Task item: Set down, exactly as written, every line from the top of the records below to the line containing "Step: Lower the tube", both ends included, and no others.

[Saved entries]
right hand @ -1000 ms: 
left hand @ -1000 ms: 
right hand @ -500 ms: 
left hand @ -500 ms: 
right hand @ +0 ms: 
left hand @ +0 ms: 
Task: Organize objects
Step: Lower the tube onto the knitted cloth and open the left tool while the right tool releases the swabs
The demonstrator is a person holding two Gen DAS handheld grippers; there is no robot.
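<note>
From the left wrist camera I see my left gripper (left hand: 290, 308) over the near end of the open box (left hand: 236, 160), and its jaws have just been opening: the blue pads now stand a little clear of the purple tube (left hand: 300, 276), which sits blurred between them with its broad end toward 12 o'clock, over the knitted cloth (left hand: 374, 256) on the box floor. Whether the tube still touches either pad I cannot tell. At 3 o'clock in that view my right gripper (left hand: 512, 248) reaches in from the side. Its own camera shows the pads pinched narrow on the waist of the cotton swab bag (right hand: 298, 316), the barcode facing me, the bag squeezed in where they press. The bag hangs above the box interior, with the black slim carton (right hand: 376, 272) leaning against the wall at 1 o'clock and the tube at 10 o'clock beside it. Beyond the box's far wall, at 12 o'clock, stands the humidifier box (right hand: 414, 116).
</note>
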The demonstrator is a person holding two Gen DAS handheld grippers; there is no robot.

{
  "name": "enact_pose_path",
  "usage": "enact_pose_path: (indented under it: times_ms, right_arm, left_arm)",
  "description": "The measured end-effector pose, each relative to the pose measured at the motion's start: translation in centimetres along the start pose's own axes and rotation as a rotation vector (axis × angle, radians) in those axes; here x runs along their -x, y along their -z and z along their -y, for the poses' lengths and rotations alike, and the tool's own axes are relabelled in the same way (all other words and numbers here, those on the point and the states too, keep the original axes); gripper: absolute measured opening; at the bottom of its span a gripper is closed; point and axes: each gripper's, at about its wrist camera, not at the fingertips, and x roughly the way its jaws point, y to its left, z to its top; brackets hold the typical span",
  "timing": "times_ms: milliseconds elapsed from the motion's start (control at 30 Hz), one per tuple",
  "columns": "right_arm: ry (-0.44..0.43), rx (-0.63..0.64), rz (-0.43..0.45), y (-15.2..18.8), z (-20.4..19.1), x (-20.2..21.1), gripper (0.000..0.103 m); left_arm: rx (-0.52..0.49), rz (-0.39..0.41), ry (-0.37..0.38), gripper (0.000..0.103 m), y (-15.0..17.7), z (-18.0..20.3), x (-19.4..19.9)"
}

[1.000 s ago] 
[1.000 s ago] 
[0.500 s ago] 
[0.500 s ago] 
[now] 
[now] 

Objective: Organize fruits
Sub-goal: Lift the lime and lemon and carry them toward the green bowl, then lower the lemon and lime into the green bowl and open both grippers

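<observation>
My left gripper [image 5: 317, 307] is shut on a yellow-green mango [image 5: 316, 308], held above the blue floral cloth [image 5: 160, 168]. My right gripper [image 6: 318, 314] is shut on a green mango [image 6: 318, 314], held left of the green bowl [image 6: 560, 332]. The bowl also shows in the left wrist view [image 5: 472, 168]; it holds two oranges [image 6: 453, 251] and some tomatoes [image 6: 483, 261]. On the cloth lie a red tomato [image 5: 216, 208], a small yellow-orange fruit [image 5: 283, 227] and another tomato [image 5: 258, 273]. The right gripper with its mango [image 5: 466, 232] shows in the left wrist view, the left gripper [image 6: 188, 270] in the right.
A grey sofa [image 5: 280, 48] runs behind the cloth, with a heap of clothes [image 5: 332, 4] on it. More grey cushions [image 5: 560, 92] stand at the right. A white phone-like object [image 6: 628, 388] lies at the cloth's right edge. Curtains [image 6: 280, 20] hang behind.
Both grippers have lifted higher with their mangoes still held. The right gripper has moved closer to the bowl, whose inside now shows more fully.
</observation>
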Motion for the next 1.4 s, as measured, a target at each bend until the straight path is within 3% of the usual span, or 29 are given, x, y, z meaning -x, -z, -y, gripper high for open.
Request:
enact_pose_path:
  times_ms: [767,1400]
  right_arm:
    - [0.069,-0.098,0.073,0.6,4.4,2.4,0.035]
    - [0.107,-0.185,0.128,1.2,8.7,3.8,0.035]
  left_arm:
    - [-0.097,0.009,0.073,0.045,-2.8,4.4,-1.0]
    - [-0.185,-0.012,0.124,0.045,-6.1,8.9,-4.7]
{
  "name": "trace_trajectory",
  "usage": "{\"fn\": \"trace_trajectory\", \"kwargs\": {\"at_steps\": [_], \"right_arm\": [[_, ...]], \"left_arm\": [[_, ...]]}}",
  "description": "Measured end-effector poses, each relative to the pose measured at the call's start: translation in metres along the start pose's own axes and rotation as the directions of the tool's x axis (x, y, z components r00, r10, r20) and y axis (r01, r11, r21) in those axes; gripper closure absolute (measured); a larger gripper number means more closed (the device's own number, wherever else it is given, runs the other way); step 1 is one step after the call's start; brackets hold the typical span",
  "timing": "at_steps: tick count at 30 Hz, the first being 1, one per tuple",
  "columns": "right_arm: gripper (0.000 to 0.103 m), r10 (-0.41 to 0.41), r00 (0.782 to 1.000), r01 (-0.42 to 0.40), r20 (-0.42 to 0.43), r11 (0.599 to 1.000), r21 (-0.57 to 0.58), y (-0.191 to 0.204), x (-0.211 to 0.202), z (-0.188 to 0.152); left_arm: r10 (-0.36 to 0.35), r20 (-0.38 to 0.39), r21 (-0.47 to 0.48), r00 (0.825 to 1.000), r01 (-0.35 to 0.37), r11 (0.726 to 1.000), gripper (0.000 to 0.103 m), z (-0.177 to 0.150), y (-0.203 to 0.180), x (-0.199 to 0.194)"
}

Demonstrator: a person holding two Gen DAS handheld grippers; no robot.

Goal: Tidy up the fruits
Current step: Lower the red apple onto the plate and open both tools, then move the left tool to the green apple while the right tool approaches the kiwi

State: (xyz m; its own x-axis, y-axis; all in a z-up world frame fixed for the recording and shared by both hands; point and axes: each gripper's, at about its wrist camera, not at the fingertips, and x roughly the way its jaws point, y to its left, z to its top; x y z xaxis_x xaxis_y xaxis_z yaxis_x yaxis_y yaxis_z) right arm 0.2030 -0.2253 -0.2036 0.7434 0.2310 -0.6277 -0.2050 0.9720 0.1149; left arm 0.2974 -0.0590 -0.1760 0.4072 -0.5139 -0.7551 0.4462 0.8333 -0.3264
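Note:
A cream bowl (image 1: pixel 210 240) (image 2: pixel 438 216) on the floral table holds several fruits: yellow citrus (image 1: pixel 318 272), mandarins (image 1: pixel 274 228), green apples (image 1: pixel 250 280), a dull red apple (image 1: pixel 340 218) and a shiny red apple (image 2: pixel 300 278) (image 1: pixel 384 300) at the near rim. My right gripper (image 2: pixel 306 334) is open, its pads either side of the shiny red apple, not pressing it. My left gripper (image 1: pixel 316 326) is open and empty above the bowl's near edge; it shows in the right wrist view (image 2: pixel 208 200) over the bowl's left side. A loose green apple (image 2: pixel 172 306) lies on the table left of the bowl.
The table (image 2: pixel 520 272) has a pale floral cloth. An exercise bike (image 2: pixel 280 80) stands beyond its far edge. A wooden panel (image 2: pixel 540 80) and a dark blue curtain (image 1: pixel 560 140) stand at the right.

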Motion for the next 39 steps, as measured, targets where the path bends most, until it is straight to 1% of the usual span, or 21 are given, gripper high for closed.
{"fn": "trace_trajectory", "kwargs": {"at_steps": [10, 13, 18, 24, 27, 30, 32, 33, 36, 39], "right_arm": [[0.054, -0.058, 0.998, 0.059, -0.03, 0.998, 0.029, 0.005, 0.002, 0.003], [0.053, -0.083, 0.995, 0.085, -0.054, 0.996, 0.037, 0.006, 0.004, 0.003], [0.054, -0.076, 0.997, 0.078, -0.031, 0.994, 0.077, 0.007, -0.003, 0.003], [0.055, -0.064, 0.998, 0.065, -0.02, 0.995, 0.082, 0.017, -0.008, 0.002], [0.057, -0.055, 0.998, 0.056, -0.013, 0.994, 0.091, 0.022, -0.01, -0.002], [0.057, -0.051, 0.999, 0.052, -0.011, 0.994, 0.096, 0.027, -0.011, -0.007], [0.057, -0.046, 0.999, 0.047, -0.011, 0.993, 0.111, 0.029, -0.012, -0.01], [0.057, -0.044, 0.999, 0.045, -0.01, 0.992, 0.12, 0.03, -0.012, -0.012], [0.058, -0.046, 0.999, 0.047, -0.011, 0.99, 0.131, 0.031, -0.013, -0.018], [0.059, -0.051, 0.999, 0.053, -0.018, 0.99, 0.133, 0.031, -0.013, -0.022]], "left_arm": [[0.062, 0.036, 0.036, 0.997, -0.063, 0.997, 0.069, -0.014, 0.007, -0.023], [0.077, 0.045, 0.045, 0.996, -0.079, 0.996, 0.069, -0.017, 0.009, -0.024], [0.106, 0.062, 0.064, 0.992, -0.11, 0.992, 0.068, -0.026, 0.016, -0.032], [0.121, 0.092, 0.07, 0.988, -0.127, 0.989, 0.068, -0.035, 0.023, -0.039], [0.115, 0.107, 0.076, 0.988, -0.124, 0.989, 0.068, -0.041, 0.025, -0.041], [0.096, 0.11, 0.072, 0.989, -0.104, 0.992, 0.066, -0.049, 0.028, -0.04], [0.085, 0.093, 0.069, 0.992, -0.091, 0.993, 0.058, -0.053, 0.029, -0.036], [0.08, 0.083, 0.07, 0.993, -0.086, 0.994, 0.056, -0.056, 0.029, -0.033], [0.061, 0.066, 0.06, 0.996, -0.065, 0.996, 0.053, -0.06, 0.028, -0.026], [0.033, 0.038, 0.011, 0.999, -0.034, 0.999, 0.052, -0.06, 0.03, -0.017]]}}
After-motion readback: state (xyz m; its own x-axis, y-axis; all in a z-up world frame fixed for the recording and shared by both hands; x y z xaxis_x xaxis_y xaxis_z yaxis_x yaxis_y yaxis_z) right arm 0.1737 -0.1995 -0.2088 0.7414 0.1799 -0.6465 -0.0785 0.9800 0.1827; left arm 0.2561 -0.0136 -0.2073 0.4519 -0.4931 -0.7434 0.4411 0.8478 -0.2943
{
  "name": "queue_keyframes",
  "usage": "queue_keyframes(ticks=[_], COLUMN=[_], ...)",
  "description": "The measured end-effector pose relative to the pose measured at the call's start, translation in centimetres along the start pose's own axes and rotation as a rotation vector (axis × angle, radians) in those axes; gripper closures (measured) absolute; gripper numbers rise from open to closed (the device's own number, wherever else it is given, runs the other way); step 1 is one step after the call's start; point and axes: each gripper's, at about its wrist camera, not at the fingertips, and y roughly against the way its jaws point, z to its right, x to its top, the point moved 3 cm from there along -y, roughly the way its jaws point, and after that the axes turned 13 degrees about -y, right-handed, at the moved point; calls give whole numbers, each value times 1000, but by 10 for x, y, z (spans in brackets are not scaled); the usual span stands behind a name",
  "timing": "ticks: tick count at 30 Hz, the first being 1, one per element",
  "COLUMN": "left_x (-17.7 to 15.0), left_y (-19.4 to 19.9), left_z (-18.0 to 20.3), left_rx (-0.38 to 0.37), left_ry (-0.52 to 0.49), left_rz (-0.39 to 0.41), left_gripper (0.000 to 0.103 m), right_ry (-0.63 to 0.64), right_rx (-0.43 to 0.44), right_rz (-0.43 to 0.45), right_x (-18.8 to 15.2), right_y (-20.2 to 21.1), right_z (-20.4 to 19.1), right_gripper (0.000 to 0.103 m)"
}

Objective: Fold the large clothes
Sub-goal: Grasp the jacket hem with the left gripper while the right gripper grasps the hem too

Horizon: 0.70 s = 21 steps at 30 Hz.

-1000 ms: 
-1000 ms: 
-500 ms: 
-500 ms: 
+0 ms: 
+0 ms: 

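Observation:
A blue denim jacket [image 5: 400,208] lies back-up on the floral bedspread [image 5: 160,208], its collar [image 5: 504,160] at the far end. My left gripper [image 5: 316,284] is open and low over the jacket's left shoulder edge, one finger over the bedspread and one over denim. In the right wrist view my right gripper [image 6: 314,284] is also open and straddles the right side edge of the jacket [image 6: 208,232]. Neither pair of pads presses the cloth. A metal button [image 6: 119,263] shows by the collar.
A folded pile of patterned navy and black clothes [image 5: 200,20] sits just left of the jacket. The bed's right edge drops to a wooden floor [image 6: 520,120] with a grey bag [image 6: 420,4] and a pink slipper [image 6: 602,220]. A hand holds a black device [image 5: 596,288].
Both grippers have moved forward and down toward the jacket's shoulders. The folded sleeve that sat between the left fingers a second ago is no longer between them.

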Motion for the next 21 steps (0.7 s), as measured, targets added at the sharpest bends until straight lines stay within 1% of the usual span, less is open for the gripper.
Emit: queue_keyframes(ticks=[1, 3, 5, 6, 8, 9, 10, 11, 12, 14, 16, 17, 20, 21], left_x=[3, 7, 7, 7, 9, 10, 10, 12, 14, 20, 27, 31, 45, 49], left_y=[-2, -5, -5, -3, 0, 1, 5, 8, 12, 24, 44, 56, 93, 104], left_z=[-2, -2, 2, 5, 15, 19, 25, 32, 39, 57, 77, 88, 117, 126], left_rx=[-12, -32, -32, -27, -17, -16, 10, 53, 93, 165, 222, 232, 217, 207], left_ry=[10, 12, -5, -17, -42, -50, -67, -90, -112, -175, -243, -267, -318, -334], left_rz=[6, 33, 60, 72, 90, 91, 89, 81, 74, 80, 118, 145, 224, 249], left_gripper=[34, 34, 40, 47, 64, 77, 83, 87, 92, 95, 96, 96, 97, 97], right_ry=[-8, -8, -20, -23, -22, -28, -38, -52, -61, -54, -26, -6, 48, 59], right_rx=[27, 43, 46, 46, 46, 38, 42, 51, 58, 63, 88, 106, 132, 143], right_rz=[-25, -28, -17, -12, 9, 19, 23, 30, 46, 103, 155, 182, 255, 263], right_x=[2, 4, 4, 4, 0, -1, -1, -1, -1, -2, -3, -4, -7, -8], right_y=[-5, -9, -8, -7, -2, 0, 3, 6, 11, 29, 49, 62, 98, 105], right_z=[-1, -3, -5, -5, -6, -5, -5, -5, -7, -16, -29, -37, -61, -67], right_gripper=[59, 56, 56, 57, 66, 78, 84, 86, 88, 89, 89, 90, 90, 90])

Solution below:
right hand @ -1000 ms: 
left hand @ -1000 ms: 
right hand @ -500 ms: 
left hand @ -500 ms: 
right hand @ +0 ms: 
left hand @ +0 ms: 
Task: Organize objects
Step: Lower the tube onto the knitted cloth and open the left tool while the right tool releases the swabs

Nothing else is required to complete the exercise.